How to Help Those Struggling with Narcotic Addictions

America’s opioid epidemic continues to be a disconcerting issue faced by many who have gone through serious surgical procedures requiring pain medications during rehabilitation. It is shockingly easy for one to become addicted to painkillers like oxycodone, hydrocodone, or fentanyl following a major surgery. Weaning off these medications is much easier said than done and requires much support. For a family member or friend seeing their loved one experience this, can be extremely difficult at times.

Helping someone who is struggling with a narcotics addiction should be prioritized for the sake of that person’s health. The more time that passes, the harder it becomes, and the more resistant to help the individual may be. Frustration is entirely normal because of this, but putting their well-being ahead of yours is essential in helping them overcome this addiction.

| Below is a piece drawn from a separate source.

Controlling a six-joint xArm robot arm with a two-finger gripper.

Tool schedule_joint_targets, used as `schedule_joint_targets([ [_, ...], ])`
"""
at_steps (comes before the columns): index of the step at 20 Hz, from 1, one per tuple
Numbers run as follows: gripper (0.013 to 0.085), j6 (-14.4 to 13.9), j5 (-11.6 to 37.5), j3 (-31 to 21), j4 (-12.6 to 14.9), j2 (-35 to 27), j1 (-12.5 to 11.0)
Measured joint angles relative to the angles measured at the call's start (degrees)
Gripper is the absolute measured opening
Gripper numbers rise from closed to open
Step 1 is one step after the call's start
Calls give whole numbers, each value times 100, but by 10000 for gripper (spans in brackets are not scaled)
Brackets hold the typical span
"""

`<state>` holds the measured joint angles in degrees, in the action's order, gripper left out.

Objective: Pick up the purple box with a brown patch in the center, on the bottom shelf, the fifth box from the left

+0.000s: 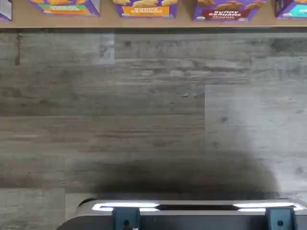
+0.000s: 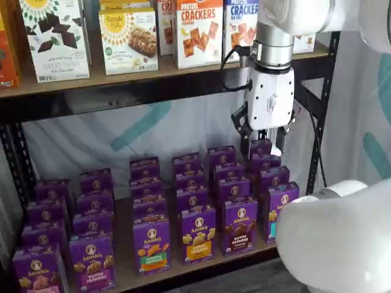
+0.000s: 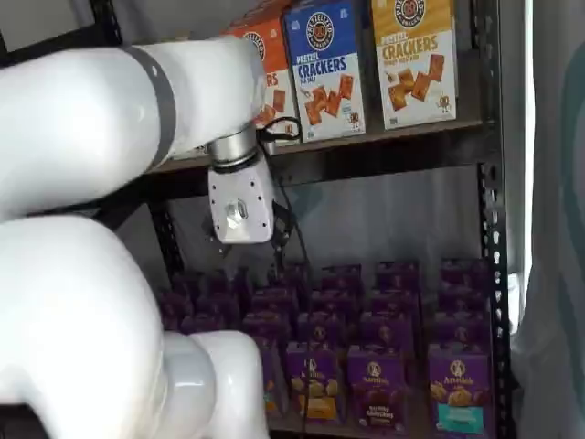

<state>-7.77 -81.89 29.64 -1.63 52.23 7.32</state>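
The purple box (image 2: 239, 224) stands upright in the front row on the bottom shelf (image 2: 183, 276), with brown bunny cookies mid-front and a magenta lower band. It also shows in a shelf view (image 3: 377, 388), and its lower front shows in the wrist view (image 1: 228, 10). My gripper (image 2: 263, 145) hangs above the back rows, up and a little right of the box, apart from it. Its black fingers show a gap and hold nothing. Its white body (image 3: 239, 212) shows in a shelf view.
Rows of purple cartons fill the bottom shelf, a yellow-band one (image 2: 198, 235) left and a teal-band one (image 2: 280, 210) right of the box. Cracker boxes (image 2: 198, 30) stand on the upper board. A black rack post (image 2: 322, 116) is right. White arm links (image 3: 82, 302) fill the foreground.
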Motion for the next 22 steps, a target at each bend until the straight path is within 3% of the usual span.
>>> schedule_joint_targets([
  [1, 850, -113, 0, 1, 168, -2, 96],
  [9, 850, -172, 431, -244, 267, -7, 124],
  [18, 850, -52, 1386, -717, 59, -391, 61],
  [22, 850, 63, 2021, -894, -22, -890, -9],
])
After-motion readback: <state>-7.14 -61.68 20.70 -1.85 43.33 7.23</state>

A person struggling with an addiction to painkillers often thinks that their addiction is justified following a major surgical issue. They may feel as though the pain will return or they will not properly recover, despite progress already made. It is important to note however, that addiction is much different than dependence.

  • Addiction – Continued abuse of a substance despite bodily harm.
  • Dependence – The body has become dependent on the substance to function.

No matter the reason why your friend or family member may be abusing narcotics, your intervention is essential.

The first step in helping requires compassion. Show concern for the individual struggling with this addiction without coming off as judgemental. Addiction is a sickness not unlike any other chronic illnesses. That being said, the way you phrase your pleas for change are extremely important. Instead of demanding they seek help, tell them you are here for them and you’d like to offer assistance yourself.

You don’t have to approach this situation alone either. Consult a physician if you suspect a family member or loved one may be abusing opioids or narcotics of any kind. You can keep track of their prescriptions, making note of how much they are prescribed versus how much they may be taking.

As a safety precaution, always know the signs of an overdose. It’s a harsh reality that many people are afraid to face, but knowing what to do in an event of an overdose can spell the difference between life and death. Ask your physician for a prescription of naloxone to be safe; a medication designed to quickly reverse an opioid overdose.